A new study shows that life can not only survive beneath tons of ice at the dark, near-freezing junctions between glaciers and Earth, but actually thrive there. Researchers say the discovery reinforces the notion that the bottom of the ice cap at Mars' north pole should be a primary target in the search for life.

When Mark Skidmore, now a biogeochemist at the University of Bristol, set out to study life underneath glaciers with his colleagues at the University of Alberta in Edmonton, he said microbiologists told him not to expect much. Instead, the team took samples of water draining out from under the John Evans glacier in northern Canada and found a variety of microbes equipped to live happily under the inhospitable conditions.

Microbes such as deinococcus radiodurans -- listed as "world's toughest bacterium" in the Guinness Book of World Records -- are able to thrive in harsh environments.
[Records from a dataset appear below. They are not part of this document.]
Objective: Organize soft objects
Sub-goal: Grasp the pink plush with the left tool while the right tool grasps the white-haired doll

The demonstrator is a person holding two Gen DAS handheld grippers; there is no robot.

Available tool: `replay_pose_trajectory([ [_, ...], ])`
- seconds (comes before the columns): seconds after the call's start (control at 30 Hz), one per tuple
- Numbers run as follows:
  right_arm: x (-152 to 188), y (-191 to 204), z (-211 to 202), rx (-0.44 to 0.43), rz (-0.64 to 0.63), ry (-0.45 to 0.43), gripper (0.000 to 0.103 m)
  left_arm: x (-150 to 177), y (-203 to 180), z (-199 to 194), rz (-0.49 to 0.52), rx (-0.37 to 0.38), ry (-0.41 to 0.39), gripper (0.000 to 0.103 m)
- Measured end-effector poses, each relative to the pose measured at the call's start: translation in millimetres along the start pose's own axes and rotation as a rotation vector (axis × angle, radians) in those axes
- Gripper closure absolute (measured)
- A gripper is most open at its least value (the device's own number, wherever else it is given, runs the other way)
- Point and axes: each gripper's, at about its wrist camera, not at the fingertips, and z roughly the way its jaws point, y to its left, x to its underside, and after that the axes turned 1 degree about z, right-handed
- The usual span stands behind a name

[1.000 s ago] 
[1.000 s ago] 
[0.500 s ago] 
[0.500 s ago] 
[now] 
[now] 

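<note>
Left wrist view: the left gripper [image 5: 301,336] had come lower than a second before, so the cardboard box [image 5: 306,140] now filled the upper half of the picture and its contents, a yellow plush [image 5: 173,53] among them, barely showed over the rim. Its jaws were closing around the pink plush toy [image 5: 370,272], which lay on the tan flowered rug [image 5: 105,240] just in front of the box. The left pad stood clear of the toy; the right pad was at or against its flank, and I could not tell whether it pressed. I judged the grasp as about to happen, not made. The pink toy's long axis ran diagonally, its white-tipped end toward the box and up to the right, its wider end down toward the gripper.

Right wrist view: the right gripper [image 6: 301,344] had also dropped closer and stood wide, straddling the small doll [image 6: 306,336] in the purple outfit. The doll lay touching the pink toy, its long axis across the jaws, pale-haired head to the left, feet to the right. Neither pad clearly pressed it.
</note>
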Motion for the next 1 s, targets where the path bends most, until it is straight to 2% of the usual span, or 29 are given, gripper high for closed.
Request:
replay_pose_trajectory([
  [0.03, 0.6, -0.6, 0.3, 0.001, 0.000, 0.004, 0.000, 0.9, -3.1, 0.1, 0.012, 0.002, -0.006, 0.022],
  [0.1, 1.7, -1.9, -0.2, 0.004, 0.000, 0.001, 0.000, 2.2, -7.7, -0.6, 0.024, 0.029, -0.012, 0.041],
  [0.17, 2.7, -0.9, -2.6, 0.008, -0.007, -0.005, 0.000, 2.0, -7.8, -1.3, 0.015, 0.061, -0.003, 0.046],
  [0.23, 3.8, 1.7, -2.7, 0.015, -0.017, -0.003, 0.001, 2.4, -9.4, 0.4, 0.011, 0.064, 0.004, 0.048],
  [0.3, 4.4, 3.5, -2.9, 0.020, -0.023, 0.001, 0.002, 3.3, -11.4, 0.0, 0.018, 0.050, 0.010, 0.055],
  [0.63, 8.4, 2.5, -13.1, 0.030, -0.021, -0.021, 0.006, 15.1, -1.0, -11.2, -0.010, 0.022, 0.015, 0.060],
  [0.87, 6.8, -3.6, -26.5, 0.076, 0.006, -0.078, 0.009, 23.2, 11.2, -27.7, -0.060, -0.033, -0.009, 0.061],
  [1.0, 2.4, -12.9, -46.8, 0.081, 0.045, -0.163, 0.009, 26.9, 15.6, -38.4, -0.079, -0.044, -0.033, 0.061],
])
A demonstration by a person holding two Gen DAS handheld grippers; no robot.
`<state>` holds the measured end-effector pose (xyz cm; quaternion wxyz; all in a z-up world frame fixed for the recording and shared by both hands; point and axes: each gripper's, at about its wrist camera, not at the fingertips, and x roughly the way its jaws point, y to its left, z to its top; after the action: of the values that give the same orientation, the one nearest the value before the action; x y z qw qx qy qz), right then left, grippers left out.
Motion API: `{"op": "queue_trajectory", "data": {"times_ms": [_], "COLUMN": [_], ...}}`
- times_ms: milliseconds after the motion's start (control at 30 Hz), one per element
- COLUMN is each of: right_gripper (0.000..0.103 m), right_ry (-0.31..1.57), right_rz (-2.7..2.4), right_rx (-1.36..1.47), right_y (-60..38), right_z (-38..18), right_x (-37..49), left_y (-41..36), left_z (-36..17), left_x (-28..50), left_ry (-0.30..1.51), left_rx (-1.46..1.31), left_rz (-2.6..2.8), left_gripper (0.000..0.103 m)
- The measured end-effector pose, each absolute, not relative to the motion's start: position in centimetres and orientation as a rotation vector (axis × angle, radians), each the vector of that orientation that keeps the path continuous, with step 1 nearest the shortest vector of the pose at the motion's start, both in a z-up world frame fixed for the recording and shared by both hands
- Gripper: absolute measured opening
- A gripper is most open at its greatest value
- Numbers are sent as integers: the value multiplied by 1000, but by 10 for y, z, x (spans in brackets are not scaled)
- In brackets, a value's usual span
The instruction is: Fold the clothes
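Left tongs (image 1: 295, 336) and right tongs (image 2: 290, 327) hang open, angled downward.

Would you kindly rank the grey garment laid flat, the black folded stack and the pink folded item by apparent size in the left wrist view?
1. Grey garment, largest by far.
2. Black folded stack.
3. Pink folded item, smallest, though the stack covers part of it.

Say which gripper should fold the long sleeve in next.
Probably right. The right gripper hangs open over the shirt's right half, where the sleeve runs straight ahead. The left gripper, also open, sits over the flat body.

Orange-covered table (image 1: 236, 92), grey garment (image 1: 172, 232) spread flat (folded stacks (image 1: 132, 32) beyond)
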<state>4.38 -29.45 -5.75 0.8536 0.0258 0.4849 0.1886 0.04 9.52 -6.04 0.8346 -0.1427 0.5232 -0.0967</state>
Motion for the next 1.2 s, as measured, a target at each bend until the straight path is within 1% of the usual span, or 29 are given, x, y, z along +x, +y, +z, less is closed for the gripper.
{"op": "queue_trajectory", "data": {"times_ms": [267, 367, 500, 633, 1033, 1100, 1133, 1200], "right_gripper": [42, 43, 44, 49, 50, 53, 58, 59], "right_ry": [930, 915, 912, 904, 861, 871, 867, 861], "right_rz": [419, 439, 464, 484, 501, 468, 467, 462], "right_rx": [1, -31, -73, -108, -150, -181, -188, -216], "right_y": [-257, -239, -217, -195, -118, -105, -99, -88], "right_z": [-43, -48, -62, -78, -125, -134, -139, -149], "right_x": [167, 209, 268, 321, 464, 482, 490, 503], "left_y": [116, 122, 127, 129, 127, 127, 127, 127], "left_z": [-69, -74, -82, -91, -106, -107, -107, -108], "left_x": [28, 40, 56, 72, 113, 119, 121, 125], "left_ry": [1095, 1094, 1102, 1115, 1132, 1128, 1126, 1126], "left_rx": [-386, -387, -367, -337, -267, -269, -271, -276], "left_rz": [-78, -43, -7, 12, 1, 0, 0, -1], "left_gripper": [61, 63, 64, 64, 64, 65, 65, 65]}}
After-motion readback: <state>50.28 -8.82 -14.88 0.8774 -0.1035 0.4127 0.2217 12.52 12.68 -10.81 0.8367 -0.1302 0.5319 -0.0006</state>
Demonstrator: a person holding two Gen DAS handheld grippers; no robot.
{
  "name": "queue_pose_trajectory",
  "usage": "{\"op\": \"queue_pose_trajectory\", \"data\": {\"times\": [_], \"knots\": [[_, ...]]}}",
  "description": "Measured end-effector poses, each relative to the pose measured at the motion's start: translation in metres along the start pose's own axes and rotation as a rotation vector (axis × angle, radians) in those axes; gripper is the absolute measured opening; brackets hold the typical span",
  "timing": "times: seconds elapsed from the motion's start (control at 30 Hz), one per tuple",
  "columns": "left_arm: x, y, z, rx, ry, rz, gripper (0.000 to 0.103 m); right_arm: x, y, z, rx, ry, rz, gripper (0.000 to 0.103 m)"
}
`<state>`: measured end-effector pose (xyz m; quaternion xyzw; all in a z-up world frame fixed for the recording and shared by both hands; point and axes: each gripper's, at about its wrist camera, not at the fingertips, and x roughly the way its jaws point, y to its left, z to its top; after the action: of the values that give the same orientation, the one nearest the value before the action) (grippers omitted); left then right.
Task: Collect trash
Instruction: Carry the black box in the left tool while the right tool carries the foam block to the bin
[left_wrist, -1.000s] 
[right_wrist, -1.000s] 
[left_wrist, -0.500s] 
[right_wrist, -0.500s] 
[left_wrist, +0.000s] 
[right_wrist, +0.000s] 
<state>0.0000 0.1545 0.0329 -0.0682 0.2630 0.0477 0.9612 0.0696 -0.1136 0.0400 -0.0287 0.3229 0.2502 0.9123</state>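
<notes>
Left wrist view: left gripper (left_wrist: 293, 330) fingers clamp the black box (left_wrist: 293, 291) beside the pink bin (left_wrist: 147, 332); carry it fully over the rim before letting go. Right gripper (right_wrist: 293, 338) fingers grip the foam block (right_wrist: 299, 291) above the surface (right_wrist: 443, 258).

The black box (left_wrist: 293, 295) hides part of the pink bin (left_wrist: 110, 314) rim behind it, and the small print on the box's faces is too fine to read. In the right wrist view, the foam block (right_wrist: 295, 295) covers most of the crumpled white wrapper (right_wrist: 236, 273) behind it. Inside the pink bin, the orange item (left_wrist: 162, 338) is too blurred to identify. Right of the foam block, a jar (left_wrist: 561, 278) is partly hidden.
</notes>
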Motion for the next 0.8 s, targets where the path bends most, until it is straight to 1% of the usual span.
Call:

Based on a telltale chemical signature for the water samples that distinguished them from water at the glacier's surface, the researchers determined that their samples came from the thin layer of water that is found underneath many glaciers. This water is produced mainly by the melting of the bottom of the glacier due to geothermal heat and friction from the lazy creep of the glacier. Microbes thawed from ice squeezed out from the glacier's underbelly also flourished in the lab in later experiments.

"Now we say, 'Duh, yeah we should have expected that,'" said teammember microbiologist Julia Foght of the results -- given the fact that prospering microbes have over the past few years been turning up in all sorts of places previously thought impossible. Studies of scalding hot water, the insides of rocks and sea ice have all exposed more of the mind-boggling microbes known as extremophiles.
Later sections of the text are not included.